→ **WHAT THE EXERCISE ASKS**
Quote the whole listing word for word. Do not include the pictures.

→ **INFORMATION SUPPLIED**
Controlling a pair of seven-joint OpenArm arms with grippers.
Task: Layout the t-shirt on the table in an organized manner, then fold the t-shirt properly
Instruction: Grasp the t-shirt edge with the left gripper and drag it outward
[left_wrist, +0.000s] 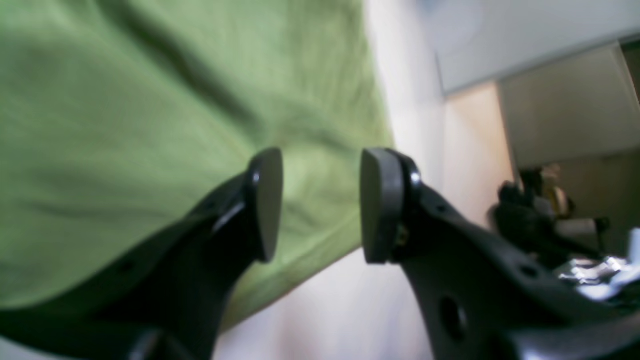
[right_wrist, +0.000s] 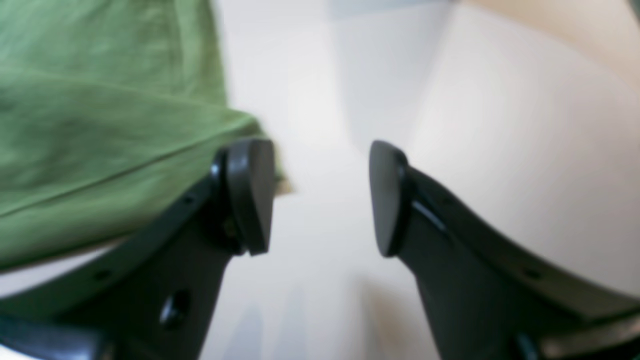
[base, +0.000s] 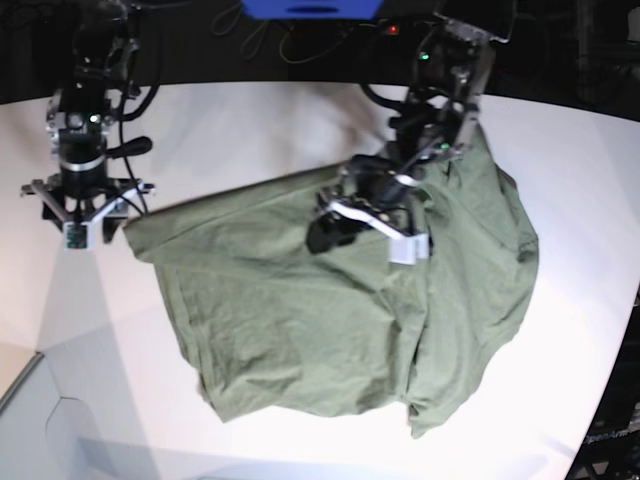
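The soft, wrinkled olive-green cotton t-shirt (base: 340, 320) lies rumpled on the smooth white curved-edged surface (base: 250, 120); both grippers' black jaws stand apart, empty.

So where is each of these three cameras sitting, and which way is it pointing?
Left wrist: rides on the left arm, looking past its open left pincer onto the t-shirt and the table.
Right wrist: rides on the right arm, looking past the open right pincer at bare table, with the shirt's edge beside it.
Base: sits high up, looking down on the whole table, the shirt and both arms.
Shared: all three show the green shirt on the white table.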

→ **ANSWER TO THE PROBLEM**
Controlling a pair of seven-joint OpenArm arms with grippers.
Task: Layout the t-shirt on the table in an organized manner, then fold the t-shirt properly
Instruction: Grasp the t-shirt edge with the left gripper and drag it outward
[left_wrist, +0.000s] 
[right_wrist, +0.000s] 
[base, +0.000s] 
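The soft, wrinkled olive-green cotton t-shirt (base: 340, 320) lies rumpled on the smooth white curved-edged surface (base: 250, 120); both grippers' black jaws stand apart, empty.

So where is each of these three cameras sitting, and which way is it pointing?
Left wrist: rides on the left arm, looking past its open left pincer onto the t-shirt and the table.
Right wrist: rides on the right arm, looking past the open right pincer at bare table, with the shirt's edge beside it.
Base: sits high up, looking down on the whole table, the shirt and both arms.
Shared: all three show the green shirt on the white table.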

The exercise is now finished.